What to work on
Collect every line of the records below that contains the word "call".

*** Raw data ***

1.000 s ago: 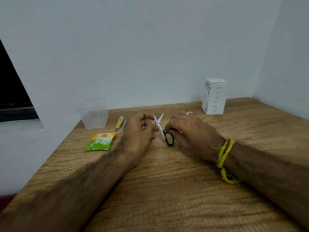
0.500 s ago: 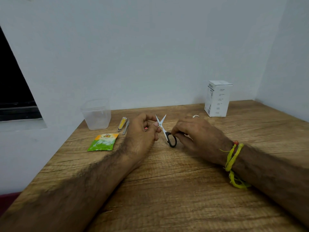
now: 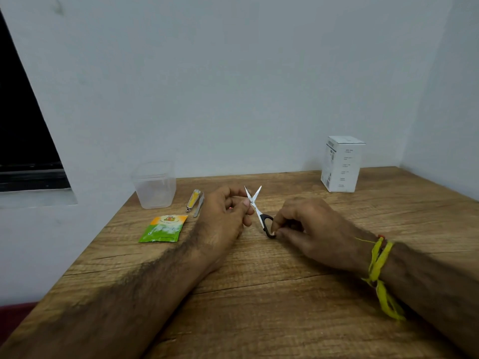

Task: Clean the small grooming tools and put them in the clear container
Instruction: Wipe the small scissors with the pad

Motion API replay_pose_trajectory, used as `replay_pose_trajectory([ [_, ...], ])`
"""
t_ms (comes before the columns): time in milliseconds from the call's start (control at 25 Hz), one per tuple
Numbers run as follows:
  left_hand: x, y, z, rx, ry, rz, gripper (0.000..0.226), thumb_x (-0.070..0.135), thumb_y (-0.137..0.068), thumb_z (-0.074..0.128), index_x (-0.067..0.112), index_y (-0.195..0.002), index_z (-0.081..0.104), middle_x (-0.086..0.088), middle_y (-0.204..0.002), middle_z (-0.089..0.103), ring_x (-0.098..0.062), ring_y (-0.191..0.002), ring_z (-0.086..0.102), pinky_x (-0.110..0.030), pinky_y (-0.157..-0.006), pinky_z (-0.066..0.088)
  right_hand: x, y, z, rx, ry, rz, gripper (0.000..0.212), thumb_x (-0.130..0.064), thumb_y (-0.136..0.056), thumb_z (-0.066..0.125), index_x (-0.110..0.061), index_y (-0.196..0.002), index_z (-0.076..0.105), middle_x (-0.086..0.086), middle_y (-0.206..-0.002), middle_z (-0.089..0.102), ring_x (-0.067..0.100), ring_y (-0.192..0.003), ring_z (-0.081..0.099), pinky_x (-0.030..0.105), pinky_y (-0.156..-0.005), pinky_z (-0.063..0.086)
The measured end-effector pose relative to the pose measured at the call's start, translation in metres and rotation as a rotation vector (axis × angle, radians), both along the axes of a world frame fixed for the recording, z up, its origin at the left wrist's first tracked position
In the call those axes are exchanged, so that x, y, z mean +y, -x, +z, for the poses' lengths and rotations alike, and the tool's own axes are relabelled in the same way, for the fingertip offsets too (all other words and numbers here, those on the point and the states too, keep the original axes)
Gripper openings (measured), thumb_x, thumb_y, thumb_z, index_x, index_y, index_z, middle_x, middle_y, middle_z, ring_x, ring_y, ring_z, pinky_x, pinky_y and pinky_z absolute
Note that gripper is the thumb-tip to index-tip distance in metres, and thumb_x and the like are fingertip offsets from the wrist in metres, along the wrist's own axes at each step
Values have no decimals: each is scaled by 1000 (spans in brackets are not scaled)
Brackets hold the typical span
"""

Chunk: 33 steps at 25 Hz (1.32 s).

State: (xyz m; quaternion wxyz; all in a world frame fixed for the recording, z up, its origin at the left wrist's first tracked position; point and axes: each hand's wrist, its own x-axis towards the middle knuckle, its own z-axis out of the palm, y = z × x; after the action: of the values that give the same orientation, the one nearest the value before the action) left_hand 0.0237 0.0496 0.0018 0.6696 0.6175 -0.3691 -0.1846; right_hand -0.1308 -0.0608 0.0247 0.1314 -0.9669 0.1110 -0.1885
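Small black-handled scissors [image 3: 257, 207] stand with their blades spread in an X over the wooden table [image 3: 259, 294]. My left hand [image 3: 225, 218] pinches one blade near the pivot with thumb and fingers. My right hand [image 3: 308, 229] pinches the black handle loop at the bottom. A yellow nail clipper [image 3: 193, 200] and a metal tweezer [image 3: 199, 208] lie side by side left of my left hand. The clear container [image 3: 155, 185] stands behind them near the wall, and nothing shows inside it.
A green and orange wipe sachet [image 3: 163, 228] lies flat in front of the container. A white carton [image 3: 341, 164] stands at the back right by the wall. Walls close the table at the back and right; its left edge drops off.
My right hand has slid down to the end of the handle loop. The scissors stay spread between both hands, and the view has shifted slightly.
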Motion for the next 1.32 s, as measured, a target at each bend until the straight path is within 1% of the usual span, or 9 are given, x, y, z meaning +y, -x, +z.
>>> replay_pose_trajectory([
  [160, 0, 1, 4, 49, 10, -12, 18, -1, -99, 57, 12, -109, 66, -7, -77, 69, -11, -60, 58, -21, -49, 44, 7, -6, -5, -41, 33, -63, 11, -17, -93, 64, -22, -97, 74, -17, -88, 57, 0, -83, 51, 13, -74, 37],
  [280, 3, 4, 5, 9, 3, 16, 18, 0, -98, 58, 15, -102, 67, -7, -77, 69, -12, -61, 61, -22, -50, 47, 18, -13, -12, -83, -39, -236, 14, -18, -94, 61, -19, -97, 74, -8, -95, 64, 9, -92, 56, 26, -80, 49],
  [480, 3, 7, 4, 23, 9, 47, 15, -3, -97, 59, 8, -105, 64, -9, -73, 69, -18, -65, 64, -26, -52, 51, 22, -21, -10, -240, -370, -378, 14, -19, -91, 66, -18, -81, 76, -10, -77, 68, 5, -75, 62, 12, -59, 44],
  [600, 3, 12, 7, 33, 2, 29, 18, -5, -95, 58, 8, -106, 64, -11, -76, 70, -20, -65, 66, -29, -55, 54, 15, -17, -9, -116, -286, -375, 12, -21, -93, 65, -20, -85, 74, -8, -84, 67, 7, -81, 60, 23, -68, 50],
  [760, 4, 10, 8, 49, 9, 18, 16, -6, -92, 62, 6, -104, 64, -13, -75, 70, -16, -57, 65, -23, -49, 53, 13, -20, -7, -176, -332, -370, 13, -22, -92, 67, -22, -82, 74, -9, -80, 67, 5, -78, 61, 18, -62, 45],
  [920, 4, 8, 7, 42, 12, 39, 15, -5, -90, 66, 6, -101, 67, -10, -75, 75, -18, -65, 69, -26, -56, 55, 8, -14, -4, -102, -367, -331, 11, -22, -91, 70, -22, -81, 74, -9, -82, 68, 5, -80, 61, 20, -65, 47],
  [1040, 3, 0, 5, 49, -14, 64, 10, 1, -91, 67, 6, -100, 67, -10, -78, 77, -27, -72, 65, -27, -53, 49, 3, -8, -5, -255, -442, -328, 8, -22, -90, 72, -23, -82, 74, -7, -83, 70, 8, -82, 64, 27, -74, 54],
  [1120, 2, -3, 5, 105, -26, 50, 9, 1, -91, 67, 3, -100, 66, -11, -79, 77, -30, -71, 61, -26, -51, 48, 5, -9, -8, -333, -406, -279, 7, -22, -92, 70, -24, -85, 71, -9, -83, 69, 6, -82, 63, 23, -74, 53],
  [1320, 3, 0, 7, 137, -26, 13, 16, 17, -96, 66, 2, -101, 65, -14, -81, 76, -19, -63, 70, -27, -51, 55, 10, -13, -16, -362, -206, -136, 5, -21, -93, 67, -24, -94, 71, -14, -89, 64, 1, -86, 58, 14, -73, 47],
])
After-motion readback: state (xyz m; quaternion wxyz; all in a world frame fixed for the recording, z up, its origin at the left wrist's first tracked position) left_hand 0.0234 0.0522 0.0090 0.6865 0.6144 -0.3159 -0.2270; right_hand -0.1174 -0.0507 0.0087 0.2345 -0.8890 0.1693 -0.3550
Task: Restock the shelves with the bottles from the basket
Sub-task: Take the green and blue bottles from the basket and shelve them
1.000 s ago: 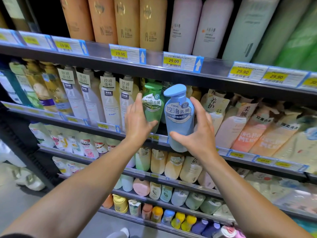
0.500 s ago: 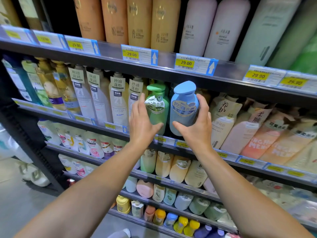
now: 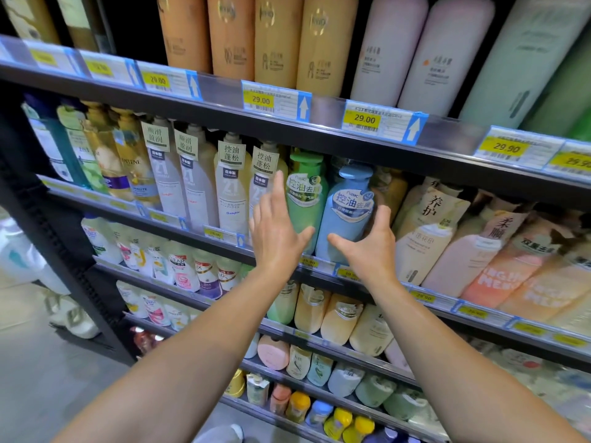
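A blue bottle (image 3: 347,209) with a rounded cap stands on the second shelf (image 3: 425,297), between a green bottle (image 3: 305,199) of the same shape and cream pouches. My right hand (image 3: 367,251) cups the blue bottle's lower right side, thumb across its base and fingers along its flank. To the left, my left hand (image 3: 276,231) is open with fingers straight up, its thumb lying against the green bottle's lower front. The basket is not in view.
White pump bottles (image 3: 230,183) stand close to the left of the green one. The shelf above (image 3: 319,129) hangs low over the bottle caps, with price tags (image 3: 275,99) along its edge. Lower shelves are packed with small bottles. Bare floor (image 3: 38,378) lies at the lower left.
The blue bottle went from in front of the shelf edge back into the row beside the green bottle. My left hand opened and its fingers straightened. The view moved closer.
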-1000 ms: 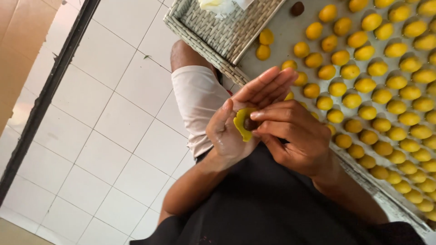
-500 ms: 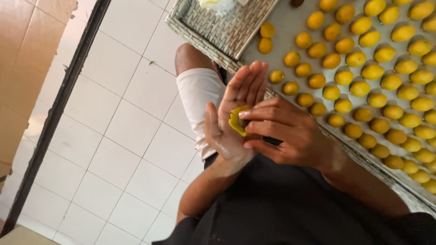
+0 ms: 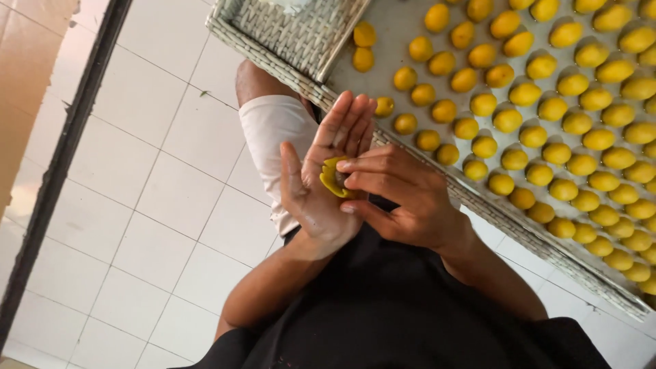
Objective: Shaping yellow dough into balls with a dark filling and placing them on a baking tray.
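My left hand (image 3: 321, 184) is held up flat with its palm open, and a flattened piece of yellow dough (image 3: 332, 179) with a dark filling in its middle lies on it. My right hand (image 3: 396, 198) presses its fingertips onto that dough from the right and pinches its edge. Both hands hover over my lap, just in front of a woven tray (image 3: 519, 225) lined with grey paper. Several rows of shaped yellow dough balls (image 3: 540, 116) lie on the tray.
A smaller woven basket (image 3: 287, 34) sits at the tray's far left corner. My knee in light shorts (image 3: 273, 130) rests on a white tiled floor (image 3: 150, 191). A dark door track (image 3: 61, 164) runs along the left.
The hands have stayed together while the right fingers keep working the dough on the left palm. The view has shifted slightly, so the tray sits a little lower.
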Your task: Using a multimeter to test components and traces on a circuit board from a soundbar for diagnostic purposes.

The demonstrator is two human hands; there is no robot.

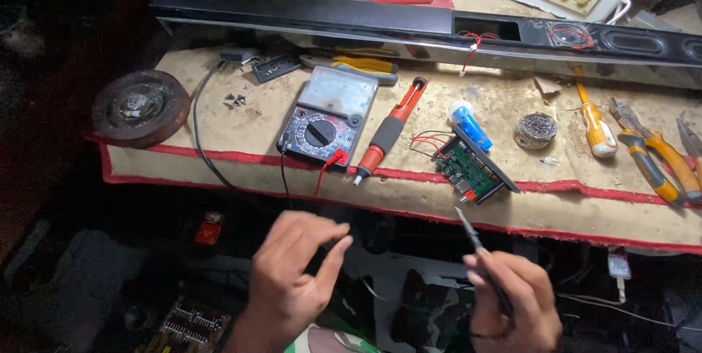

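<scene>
The right hand, low and right of centre, is gripping a thin pointed tool with closed fingers, tip aimed up at the green circuit board lying untouched at the bench edge, red wires trailing. The left hand is pinching finger to thumb; whether anything sits between them, I cannot tell. Judging by this, the soundbar housing along the top is standing opened, board out, repair barely begun. An analog multimeter, desoldering pump and pliers are lying on the red-trimmed bench cloth; the surroundings are dark and cluttered.
</scene>
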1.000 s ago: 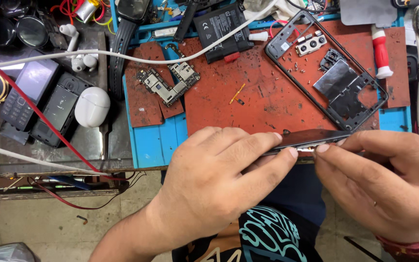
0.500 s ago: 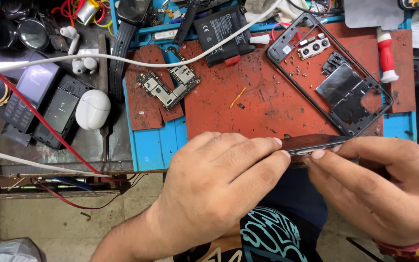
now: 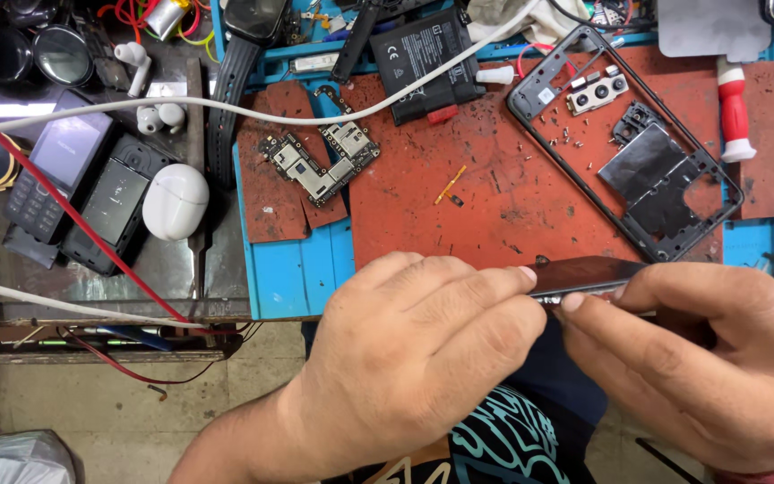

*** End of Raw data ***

Response to this task
t_ms (comes before the columns): time in milliseconds from the call's start (control at 25 Hz), one per tuple
The measured end-effector pose relative to the pose measured at the call's start, translation in metres and rotation as a rotation vector (axis × angle, radians), both along the axes of a world frame fixed for the recording, z up, its origin at the left wrist's first tracked position
In the call those axes are exchanged, so that x, y, z mean +y, -x, +z, for the poses' lengths and rotations alike, and the tool's own axes are relabelled in the same way, for the fingertip offsets too (all other words and numbers here, those on the point and the states too, keep the original axes)

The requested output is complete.